Work instruction =>
Take the material below and reproduce, word for word, only the lines from the line with "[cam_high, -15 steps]" through the line with "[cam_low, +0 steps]".

+++ Provided data

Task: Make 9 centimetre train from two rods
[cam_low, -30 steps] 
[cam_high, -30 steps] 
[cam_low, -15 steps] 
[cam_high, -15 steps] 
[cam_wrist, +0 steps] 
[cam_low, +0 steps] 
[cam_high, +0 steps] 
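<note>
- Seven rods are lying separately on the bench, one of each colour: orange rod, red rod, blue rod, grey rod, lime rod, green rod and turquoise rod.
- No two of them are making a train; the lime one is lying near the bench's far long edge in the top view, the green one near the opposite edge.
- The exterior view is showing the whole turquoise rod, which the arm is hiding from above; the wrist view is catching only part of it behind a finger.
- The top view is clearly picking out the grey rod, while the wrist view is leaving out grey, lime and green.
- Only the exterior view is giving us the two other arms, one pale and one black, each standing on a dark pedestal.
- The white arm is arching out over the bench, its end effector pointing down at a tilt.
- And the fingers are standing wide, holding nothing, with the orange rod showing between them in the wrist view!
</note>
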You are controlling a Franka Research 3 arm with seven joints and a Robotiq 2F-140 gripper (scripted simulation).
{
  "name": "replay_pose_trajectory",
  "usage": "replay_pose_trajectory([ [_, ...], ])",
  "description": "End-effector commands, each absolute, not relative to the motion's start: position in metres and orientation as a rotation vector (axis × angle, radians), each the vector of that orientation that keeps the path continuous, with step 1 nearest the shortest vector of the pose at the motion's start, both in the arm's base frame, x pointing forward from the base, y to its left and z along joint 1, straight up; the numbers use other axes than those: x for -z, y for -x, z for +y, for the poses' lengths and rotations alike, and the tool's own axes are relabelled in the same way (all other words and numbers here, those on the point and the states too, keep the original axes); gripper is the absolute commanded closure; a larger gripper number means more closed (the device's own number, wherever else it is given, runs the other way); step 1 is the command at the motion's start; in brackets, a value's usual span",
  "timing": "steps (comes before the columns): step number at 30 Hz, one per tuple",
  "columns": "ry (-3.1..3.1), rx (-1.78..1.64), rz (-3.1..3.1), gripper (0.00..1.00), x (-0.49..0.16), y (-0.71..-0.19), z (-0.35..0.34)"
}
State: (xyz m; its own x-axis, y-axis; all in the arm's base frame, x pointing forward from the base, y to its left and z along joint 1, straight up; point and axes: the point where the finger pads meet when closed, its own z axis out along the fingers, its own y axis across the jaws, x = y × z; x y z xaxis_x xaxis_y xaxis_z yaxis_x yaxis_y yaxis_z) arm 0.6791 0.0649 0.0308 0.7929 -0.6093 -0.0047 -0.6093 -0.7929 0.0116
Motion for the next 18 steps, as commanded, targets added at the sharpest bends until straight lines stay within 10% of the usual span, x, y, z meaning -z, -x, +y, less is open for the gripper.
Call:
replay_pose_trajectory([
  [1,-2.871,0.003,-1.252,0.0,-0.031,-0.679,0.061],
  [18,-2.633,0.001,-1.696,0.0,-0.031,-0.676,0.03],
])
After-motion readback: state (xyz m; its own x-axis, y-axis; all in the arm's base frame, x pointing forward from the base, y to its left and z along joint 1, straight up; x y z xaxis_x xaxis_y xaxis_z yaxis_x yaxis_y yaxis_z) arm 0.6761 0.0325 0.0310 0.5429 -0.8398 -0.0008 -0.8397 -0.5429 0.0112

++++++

Response to this task =>
[cam_high, -15 steps] 
[cam_wrist, +0 steps] 
[cam_low, +0 steps] 

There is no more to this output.